## Problem to solve:
Which lines of the records hold the string "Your"? Report only how many of them there are.
:: Task material ::
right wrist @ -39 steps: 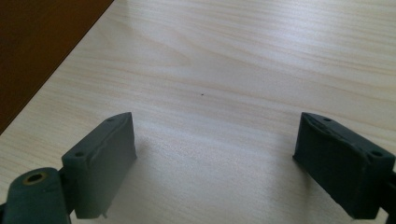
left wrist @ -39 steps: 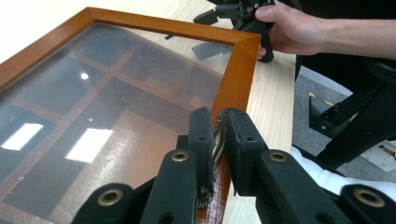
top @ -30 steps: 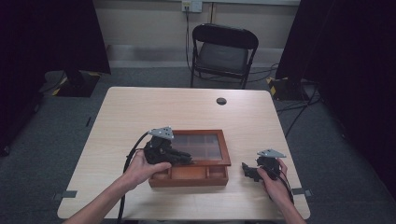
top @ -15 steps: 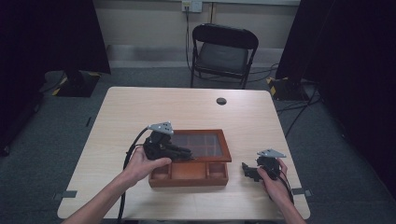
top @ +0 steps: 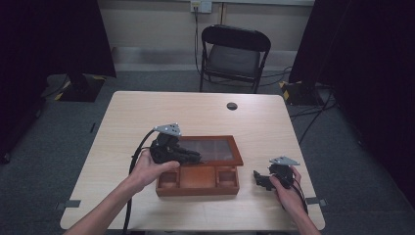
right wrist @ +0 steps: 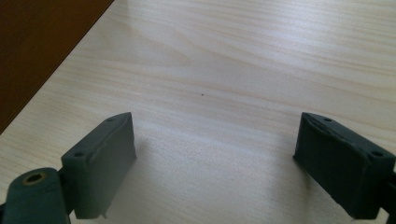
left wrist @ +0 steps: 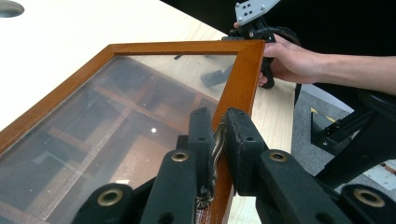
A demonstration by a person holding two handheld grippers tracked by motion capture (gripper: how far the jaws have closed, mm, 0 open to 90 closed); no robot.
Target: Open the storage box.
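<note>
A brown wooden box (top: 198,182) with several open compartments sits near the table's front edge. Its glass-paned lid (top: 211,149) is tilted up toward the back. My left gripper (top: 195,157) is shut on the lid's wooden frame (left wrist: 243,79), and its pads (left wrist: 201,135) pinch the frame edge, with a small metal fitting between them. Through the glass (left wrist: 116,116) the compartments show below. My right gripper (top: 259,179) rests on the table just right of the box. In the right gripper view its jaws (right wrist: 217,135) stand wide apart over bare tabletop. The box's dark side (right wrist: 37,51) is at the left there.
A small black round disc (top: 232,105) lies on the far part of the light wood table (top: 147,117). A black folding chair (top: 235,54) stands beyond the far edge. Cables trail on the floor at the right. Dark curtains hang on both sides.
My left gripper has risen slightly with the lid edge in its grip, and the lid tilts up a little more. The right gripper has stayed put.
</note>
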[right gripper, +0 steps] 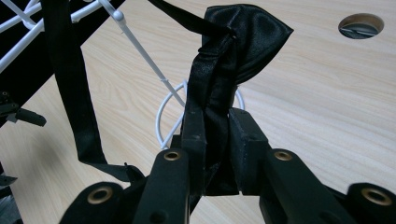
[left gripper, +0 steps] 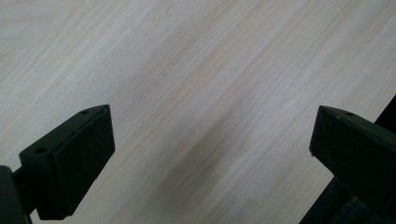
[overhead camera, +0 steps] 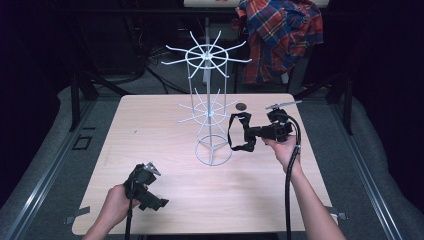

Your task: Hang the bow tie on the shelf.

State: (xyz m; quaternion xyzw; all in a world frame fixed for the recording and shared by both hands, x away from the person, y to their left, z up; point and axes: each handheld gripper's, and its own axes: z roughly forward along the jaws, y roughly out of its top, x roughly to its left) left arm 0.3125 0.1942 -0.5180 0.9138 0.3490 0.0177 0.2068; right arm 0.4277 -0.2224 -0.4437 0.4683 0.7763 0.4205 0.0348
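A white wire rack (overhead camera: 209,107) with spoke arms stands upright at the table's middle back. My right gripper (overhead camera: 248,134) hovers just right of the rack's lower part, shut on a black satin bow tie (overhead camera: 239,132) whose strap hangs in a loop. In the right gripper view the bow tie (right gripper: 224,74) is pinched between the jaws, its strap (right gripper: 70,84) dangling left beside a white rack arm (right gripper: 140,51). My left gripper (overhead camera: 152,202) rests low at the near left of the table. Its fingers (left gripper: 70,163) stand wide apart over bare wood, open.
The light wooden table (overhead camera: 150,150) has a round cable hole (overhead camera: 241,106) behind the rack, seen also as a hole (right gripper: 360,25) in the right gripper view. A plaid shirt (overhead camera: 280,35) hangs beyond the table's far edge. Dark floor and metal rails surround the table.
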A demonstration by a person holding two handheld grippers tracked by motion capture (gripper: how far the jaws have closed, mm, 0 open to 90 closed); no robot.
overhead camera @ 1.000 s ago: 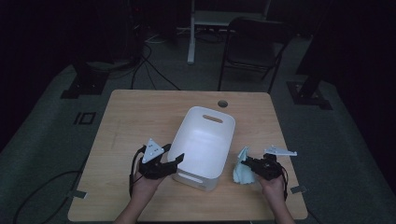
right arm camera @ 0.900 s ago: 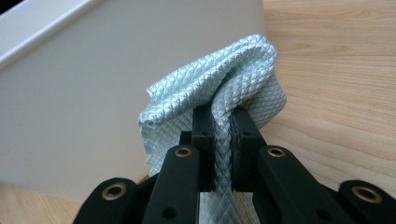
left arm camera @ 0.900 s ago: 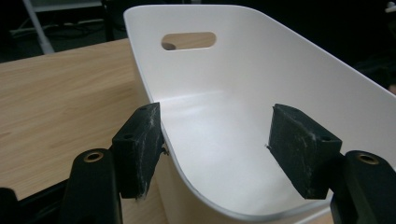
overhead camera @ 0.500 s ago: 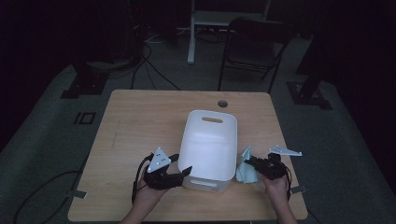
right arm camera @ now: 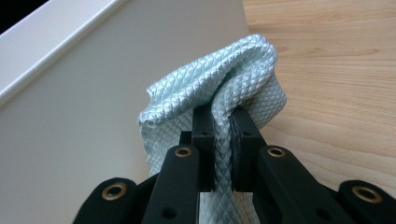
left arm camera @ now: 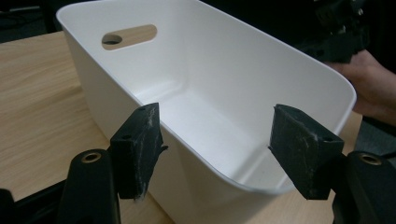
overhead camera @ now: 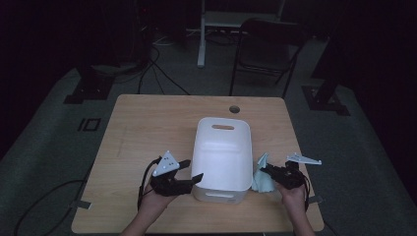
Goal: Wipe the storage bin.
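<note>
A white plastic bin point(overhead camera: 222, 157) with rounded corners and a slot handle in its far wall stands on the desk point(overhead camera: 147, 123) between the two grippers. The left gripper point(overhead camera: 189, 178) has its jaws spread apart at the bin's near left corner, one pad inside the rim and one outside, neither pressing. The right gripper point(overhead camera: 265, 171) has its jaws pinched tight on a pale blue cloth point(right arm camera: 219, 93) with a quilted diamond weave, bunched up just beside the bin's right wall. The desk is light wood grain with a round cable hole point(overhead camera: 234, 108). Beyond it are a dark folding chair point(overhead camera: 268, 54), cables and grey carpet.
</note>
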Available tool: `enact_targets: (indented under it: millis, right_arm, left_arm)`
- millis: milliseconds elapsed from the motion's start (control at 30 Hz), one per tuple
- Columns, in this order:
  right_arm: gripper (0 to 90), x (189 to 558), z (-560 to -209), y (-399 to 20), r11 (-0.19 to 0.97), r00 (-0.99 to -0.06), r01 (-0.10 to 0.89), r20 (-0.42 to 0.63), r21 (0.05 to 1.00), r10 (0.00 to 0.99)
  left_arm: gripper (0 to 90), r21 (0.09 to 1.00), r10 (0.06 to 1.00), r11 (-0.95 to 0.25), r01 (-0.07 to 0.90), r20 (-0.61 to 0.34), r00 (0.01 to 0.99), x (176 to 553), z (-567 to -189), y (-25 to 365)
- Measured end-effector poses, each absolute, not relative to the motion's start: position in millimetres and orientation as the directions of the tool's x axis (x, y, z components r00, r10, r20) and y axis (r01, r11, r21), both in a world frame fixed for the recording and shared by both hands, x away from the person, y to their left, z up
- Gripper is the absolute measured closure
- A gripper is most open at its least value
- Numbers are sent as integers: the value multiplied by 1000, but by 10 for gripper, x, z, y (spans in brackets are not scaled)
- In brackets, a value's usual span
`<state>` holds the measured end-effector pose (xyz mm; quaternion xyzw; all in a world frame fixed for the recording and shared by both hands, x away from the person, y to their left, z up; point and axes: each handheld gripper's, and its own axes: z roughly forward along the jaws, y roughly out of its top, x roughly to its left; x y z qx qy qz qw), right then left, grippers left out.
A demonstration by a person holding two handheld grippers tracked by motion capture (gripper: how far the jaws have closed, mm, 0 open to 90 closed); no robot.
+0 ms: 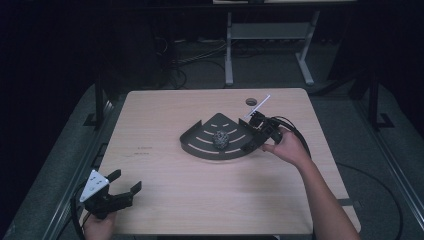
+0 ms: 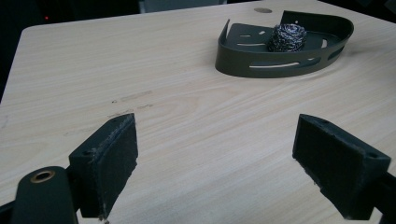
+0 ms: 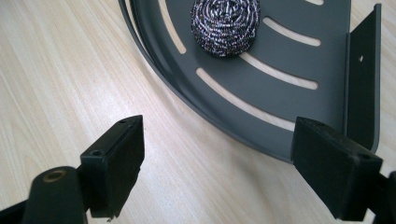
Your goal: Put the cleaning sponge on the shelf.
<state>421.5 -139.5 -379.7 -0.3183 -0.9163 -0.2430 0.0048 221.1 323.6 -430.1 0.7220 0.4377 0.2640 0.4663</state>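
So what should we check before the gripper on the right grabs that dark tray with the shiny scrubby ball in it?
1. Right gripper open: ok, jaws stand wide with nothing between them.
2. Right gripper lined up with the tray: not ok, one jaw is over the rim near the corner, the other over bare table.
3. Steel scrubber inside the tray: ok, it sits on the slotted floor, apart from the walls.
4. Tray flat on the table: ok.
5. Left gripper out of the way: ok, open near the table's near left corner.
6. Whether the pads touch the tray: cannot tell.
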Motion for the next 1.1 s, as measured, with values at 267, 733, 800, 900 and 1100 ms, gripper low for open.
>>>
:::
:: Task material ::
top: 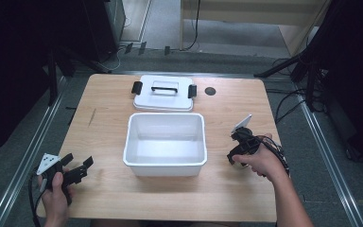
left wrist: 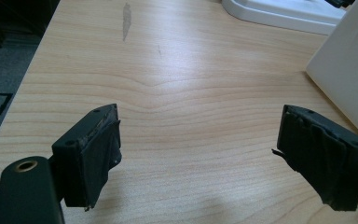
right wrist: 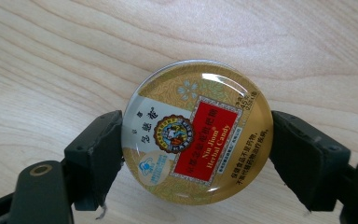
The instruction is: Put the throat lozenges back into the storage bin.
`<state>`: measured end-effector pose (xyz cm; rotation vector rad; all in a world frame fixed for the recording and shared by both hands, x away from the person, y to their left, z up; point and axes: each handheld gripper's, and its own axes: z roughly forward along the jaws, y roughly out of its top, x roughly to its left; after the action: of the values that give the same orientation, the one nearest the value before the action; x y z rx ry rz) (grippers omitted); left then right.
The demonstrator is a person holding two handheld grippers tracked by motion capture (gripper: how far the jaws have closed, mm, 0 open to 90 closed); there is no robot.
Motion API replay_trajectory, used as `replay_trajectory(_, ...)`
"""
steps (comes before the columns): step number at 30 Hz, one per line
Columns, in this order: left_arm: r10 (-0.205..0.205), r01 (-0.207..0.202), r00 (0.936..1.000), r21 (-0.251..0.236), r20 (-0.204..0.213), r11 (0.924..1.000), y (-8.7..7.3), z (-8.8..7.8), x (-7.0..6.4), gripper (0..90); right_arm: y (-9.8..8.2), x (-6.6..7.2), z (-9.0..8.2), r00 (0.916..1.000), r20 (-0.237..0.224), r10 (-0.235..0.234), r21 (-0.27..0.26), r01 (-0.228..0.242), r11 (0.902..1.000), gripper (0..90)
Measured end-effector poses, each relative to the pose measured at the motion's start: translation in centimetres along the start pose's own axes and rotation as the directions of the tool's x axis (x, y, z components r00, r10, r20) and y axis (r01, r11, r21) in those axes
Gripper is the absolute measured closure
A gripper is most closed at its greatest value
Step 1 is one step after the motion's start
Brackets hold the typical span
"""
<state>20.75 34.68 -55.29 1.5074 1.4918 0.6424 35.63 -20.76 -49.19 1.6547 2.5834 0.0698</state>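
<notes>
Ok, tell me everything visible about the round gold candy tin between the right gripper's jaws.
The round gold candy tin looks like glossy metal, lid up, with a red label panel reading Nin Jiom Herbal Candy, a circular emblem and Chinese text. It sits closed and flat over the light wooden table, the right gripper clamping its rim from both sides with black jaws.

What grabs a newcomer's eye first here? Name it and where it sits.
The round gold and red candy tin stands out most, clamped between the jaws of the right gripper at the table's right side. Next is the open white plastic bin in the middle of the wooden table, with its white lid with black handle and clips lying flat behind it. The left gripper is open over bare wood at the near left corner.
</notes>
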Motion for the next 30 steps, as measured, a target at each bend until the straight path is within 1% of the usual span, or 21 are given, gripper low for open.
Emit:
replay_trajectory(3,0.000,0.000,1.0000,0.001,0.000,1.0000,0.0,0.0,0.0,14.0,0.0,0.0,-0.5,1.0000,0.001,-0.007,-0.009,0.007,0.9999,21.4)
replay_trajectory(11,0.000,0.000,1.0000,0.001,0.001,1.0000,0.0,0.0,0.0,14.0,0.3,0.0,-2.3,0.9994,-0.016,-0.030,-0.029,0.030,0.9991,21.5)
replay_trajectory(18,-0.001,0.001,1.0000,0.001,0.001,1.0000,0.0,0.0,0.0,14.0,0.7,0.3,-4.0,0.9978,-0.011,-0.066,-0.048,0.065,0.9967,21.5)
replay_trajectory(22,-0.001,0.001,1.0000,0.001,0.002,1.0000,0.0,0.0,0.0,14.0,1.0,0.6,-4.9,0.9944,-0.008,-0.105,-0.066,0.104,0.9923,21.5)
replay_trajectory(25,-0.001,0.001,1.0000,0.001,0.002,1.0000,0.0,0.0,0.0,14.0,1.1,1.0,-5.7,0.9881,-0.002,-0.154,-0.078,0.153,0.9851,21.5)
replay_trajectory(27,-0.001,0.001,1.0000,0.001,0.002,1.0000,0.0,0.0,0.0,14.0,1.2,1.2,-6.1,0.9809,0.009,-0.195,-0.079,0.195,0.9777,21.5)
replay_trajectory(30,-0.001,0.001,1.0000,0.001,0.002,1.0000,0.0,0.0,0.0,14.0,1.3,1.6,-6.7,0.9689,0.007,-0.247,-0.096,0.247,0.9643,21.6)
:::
## Task answer:
2